▶ [Task instructions]
Could you transcribe each entry below exactly, minus the images?

::: Task input :::

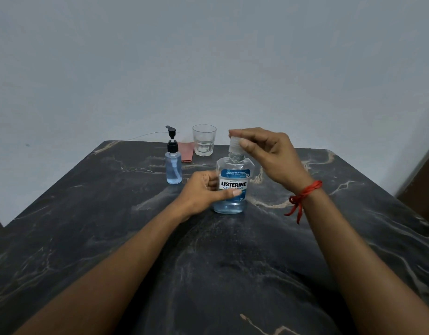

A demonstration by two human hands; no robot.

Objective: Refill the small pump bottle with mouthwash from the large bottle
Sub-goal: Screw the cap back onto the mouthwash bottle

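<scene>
Two bare forearms reach out over the dark marble-patterned table [87,238], the right wrist tied with a red thread bracelet [303,197]. At mid-table the left hand [203,192] wraps around the lower body of the large Listerine Cool Mint bottle [234,187], thumb across its label, holding it upright on the tabletop. Above it, the right hand [266,153] pinches the bottle's pale cap [234,143] between thumb and fingertips. Just left of the big bottle stands the small pump bottle [173,165], holding blue liquid, its black pump fitted. Behind it lies a folded reddish cloth [187,152], and beside that stands a clear drinking glass [204,140].
</scene>
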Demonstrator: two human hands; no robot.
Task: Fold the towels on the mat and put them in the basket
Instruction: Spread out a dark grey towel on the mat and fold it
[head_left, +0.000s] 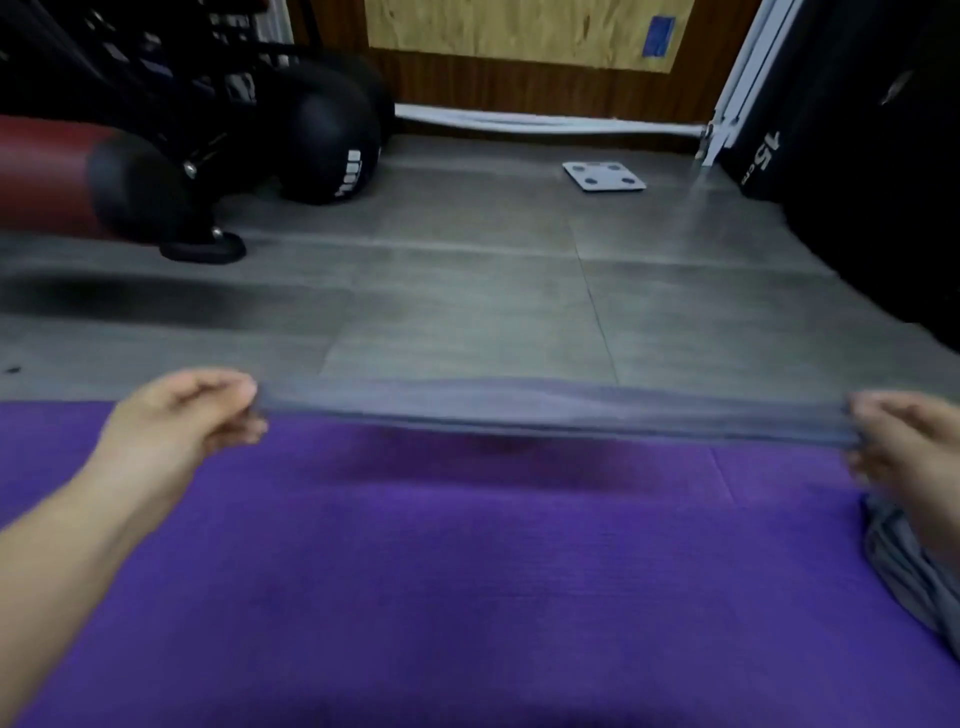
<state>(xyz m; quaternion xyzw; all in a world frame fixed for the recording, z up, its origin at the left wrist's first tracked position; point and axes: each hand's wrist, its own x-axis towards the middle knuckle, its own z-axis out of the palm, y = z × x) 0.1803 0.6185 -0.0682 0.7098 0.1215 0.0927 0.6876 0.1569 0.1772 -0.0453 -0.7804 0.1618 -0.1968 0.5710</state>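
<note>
Right now both of your hands are closed on the grey towel (561, 410). Your left hand (182, 415) pinches one end and your right hand (906, 452) pinches the other. The cloth is stretched taut in the air between them, above the far edge of the purple mat (415, 597) and clear of it, with its shadow on the mat below. Risks first. Each grip looks like a pinch at the very end of the cloth, so a harder pull or a quick flick could slip one end free; that half would drop and skew the fold. The stretched edge seems to show several layers stacked close. Lower it with uneven tension and those layers may slide apart, leaving the edges misaligned. More grey cloth (914, 577) trails down below your right hand toward the mat's right edge. You cannot tell from this view whether it is the tail of this towel or a separate one. Either way it could get trapped under the fold or dragged off onto the floor (467, 291). The view is motion-blurred, so finger detail is uncertain. The basket is not in view; find it before you carry anything. Orientation: the towel's long axis runs left to right, roughly parallel to the mat's far edge, each end pointing into a hand. The right end sits slightly lower in the view. The broad face lies close to level, seen nearly edge-on.
</note>
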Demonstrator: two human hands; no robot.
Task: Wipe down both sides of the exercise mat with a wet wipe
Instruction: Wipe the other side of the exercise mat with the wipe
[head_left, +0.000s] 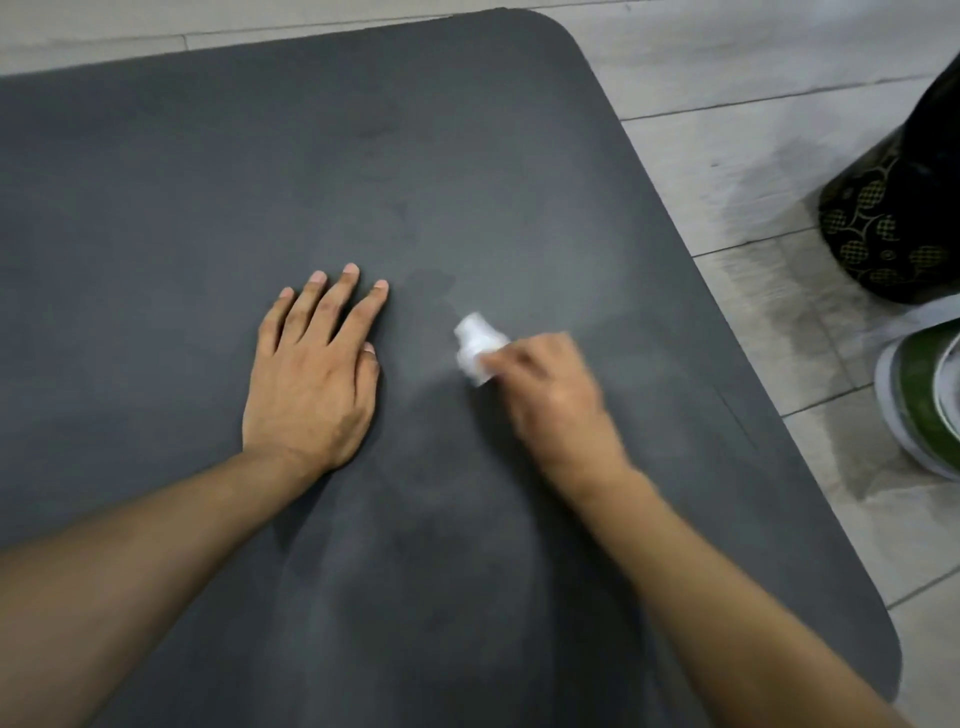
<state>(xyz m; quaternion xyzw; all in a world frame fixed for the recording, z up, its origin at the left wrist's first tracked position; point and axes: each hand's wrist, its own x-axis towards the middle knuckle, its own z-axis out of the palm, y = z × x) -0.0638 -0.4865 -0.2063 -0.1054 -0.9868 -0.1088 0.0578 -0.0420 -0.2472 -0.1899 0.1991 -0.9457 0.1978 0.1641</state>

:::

▶ [Output of the task]
A demonstration by two human hands; no robot.

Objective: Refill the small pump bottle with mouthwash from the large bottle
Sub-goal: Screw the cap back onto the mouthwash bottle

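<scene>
Two bare forearms reach out over the dark marble-patterned table [87,238], the right wrist tied with a red thread bracelet [303,197]. At mid-table the left hand [203,192] wraps around the lower body of the large Listerine Cool Mint bottle [234,187], thumb across its label, holding it upright on the tabletop. Above it, the right hand [266,153] pinches the bottle's pale cap [234,143] between thumb and fingertips. Just left of the big bottle stands the small pump bottle [173,165], holding blue liquid, its black pump fitted. Behind it lies a folded reddish cloth [187,152], and beside that stands a clear drinking glass [204,140].
</scene>
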Demonstrator: two human hands; no robot.
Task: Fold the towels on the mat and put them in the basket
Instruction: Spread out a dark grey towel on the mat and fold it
[head_left, +0.000s] 
<state>(xyz m; quaternion xyzw; all in a world frame fixed for the recording, z up, its origin at the left wrist's first tracked position; point and axes: each hand's wrist, its own x-axis towards the middle knuckle, its own z-axis out of the palm, y = z × x) 0.1803 0.6185 -0.0682 0.7098 0.1215 0.0927 0.6876 0.1569 0.1772 -0.0453 -0.7804 0.1618 -0.1968 0.5710</state>
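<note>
Right now both of your hands are closed on the grey towel (561, 410). Your left hand (182, 415) pinches one end and your right hand (906, 452) pinches the other. The cloth is stretched taut in the air between them, above the far edge of the purple mat (415, 597) and clear of it, with its shadow on the mat below. Risks first. Each grip looks like a pinch at the very end of the cloth, so a harder pull or a quick flick could slip one end free; that half would drop and skew the fold. The stretched edge seems to show several layers stacked close. Lower it with uneven tension and those layers may slide apart, leaving the edges misaligned. More grey cloth (914, 577) trails down below your right hand toward the mat's right edge. You cannot tell from this view whether it is the tail of this towel or a separate one. Either way it could get trapped under the fold or dragged off onto the floor (467, 291). The view is motion-blurred, so finger detail is uncertain. The basket is not in view; find it before you carry anything. Orientation: the towel's long axis runs left to right, roughly parallel to the mat's far edge, each end pointing into a hand. The right end sits slightly lower in the view. The broad face lies close to level, seen nearly edge-on.
</note>
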Demonstrator: two human hands; no robot.
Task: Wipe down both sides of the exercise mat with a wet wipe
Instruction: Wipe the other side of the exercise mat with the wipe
[head_left, +0.000s] 
<state>(xyz m; quaternion xyzw; all in a world frame fixed for the recording, z up, its origin at the left wrist's first tracked position; point and axes: each hand's wrist, its own x-axis towards the middle knuckle, its own z-axis out of the palm, y = z × x) -0.0638 -0.4865 -0.2063 -0.1054 -0.9868 -0.1088 0.0578 -0.0420 -0.2472 -0.1899 0.1991 -0.9457 0.1978 0.1641</state>

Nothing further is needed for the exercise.